# WHAT YOU HAVE TO DO:
Locate "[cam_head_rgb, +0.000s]" in the data below, then output the line it is on and all following lines through the last, word for word. Skip any pictures.

# DATA:
BEGIN
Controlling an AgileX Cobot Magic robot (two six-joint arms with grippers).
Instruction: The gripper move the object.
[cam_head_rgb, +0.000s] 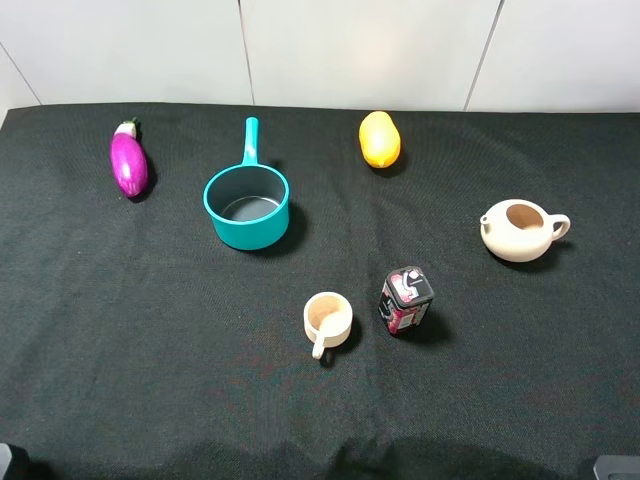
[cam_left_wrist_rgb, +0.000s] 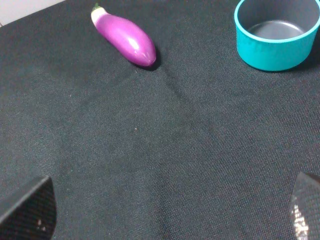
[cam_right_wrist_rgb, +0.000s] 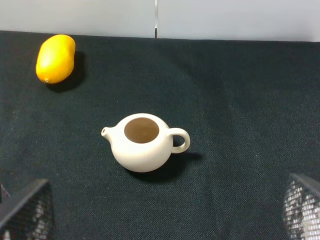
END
# TASK SOLUTION:
[cam_head_rgb, +0.000s] 
[cam_left_wrist_rgb, +0.000s] 
[cam_right_wrist_rgb, +0.000s] 

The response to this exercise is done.